The solid-state color imager of JP-A-1-134966 configured on the principle described in Publication 1 has a structure of three story N+P photo-diode with different depth for extracting signals of three colors; i.e., R, G, and B, from one pixel. Without using color filters over-laid on the photo-diode elements, no light absorption of color filter material has arisen, and hence, incident light can be effectively converted into electric signal.

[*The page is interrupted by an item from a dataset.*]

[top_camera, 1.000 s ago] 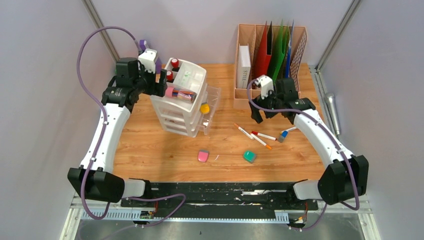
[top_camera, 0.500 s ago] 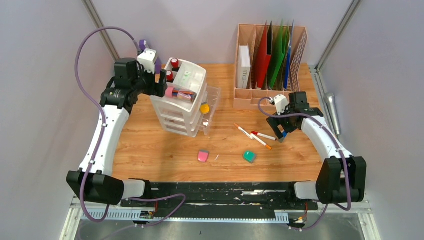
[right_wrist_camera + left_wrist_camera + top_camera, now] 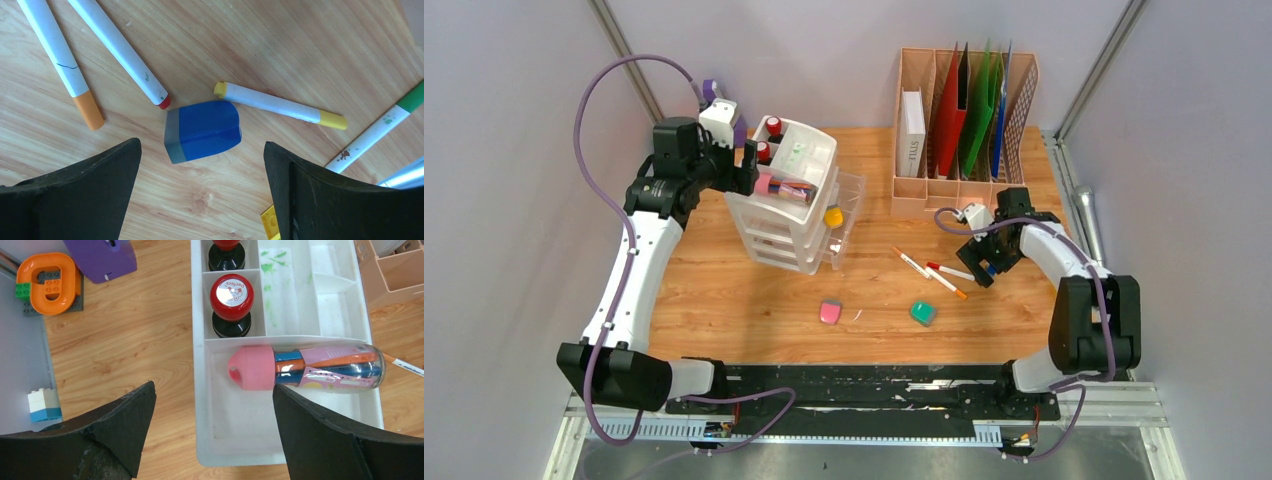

Further, false signals or false colors, such as moiré, can be improved.
As shown in FIGS. 24A to 24C (corresponding to FIGS. 1(a) to 1(c) of JP-A-1-134966), JP-A-1-134966 describes a structure embodied by means of changing the depth of each N+P photo-diode to apply the principle described in Publication 1 to the above structure.
As shown in FIG. 24A, short wavelength light such as Blue is detected by the shallow N+P photo-diode 201. Long wavelength light such as Red is detected by the deep N+P photo-diode 203 as shown in FIG. 24C. The medium wavelength light such as Green is detected by the N+P photo-diode 202 locating in the depth of between the above two N+P photo-diodes as shown in FIG. 24B.
In the related-art interline CCD solid-state image pickup element, one reading gate section and one vertical transfer stage (one pixel is activated by three or four electrodes according to an all pixel reading method) are associated with one light-reading section. The area of the electric charge transfer path other than the light-receiving section is covered with a transfer-electrode. Therefore, no electrical contacts are provided in the light-receiving area, and no other peripheral circuits are provided for each pixel. Therefore, in the related-art CCD structure, signals corresponding to two or more different spectral sensitivities are read from one light-receiving section by utilization of a depthwise optical characteristic of the semiconductor substrate described in Publication 1. The signals cannot be subjected directly to charge transfer operation.